CVAIFeb 10

Bladder Vessel Segmentation using a Hybrid Attention-Convolution Framework

arXiv:2602.09949v1h-index: 6
Originality Incremental advance
AI Analysis

This addresses the need for reliable patient-specific navigation in urinary bladder cancer surgery, though it is an incremental improvement over existing methods by combining Transformers and CNNs.

The paper tackled the problem of automated blood vessel segmentation in endoscopic bladder images for cancer surveillance, introducing a Hybrid Attention-Convolution framework that achieved high accuracy (0.94) and improved precision (0.61) and clDice (0.66) on the BlaVeS dataset.

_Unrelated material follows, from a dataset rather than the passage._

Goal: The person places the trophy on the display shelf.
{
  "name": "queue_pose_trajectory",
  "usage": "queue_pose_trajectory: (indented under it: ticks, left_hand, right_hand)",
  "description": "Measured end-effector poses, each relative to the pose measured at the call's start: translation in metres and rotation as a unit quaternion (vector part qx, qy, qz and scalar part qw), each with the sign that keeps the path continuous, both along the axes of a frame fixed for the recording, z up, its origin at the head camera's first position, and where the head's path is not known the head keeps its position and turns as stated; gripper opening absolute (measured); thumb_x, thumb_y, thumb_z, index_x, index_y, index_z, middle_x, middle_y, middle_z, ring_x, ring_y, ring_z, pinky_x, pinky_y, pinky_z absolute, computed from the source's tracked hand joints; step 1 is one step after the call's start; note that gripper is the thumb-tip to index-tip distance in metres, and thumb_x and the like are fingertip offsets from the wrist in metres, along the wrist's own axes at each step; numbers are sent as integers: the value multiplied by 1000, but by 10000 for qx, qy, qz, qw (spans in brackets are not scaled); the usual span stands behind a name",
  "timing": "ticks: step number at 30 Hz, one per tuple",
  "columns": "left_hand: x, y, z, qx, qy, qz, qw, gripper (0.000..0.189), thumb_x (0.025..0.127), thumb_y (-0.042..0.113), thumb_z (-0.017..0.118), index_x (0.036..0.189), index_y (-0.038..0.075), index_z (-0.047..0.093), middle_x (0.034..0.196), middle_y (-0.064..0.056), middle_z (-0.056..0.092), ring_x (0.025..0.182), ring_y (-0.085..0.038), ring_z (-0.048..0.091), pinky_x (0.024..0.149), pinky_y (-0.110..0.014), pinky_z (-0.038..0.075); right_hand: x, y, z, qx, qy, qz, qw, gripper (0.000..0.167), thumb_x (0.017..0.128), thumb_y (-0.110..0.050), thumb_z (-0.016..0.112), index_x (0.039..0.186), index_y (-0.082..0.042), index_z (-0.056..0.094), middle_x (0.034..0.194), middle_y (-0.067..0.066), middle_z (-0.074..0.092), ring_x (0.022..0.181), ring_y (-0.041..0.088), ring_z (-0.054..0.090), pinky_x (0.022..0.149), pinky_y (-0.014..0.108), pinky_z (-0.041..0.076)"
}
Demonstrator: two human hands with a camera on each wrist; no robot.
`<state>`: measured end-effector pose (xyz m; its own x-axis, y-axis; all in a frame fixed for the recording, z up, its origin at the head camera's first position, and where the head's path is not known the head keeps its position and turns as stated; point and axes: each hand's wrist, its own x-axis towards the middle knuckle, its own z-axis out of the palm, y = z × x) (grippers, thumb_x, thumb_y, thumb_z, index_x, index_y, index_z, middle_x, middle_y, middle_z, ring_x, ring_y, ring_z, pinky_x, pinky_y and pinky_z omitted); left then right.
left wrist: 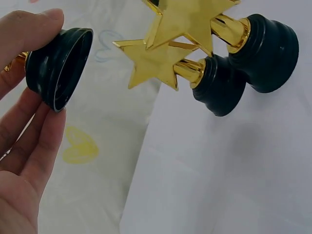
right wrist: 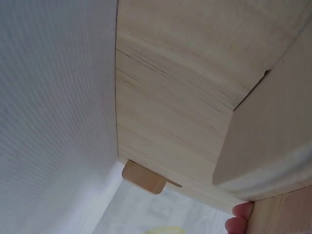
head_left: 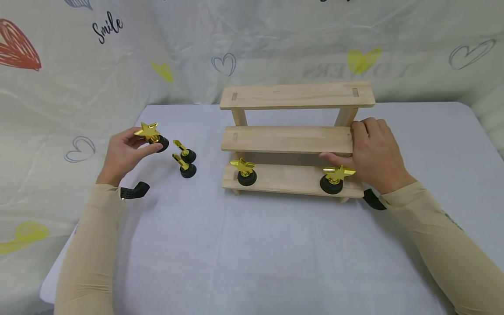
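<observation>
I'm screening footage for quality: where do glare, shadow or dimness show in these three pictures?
Head view: glints on the gold star trophy in the left hand, soft shadows on the white tabletop; left wrist view: highlights on that trophy's black base, a blurry-edged shadow on the tabletop; right wrist view: dimmer, the wooden shelf in shade, brighter near the bottom.

A pale curtain hangs across the top and down the left side of the head view. Printed on it are a red heart and the word "Smile" at upper left, and a yellow heart at upper right. A white table spans the middle and bottom.
</observation>
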<state>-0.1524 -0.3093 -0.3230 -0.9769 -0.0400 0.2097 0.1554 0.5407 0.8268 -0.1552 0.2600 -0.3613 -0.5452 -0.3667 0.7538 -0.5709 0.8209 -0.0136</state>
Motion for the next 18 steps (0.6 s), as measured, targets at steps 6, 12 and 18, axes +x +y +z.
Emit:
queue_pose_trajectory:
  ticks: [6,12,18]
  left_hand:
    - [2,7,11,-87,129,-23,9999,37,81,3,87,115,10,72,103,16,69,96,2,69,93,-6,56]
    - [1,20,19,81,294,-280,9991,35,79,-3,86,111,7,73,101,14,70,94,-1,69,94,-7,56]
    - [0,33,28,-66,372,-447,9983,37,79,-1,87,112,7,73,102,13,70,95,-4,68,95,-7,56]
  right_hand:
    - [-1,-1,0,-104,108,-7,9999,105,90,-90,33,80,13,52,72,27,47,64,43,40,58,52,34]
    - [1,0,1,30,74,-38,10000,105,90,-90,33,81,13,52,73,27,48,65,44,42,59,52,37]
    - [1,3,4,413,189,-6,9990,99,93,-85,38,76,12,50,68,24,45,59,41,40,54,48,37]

Urinary bladder cancer surveillance requires tracking tumor sites across repeated interventions, yet the deformable and hollow bladder lacks stable landmarks for orientation. While blood vessels visible during endoscopy offer a patient-specific "vascular fingerprint" for navigation, automated segmentation is challenged by imperfect endoscopic data, including sparse labels, artifacts like bubbles or variable lighting, continuous deformation, and mucosal folds that mimic vessels. State-of-the-art vessel segmentation methods often fail to address these domain-specific complexities. We introduce a Hybrid Attention-Convolution (HAC) architecture that combines Transformers to capture global vessel topology prior with a CNN that learns a residual refinement map to precisely recover thin-vessel details. To prioritize structural connectivity, the Transformer is trained on optimized ground truth data that exclude short and terminal branches. Furthermore, to address data scarcity, we employ a physics-aware pretraining, that is a self-supervised strategy using clinically grounded augmentations on unlabeled data. Evaluated on the BlaVeS dataset, consisting of endoscopic video frames, our approach achieves high accuracy (0.94) and superior precision (0.61) and clDice (0.66) compared to state-of-the-art medical segmentation models. Crucially, our method successfully suppresses false positives from mucosal folds that dynamically appear and vanish as the bladder fills and empties during surgery. Hence, HAC provides the reliable structural stability required for clinical navigation.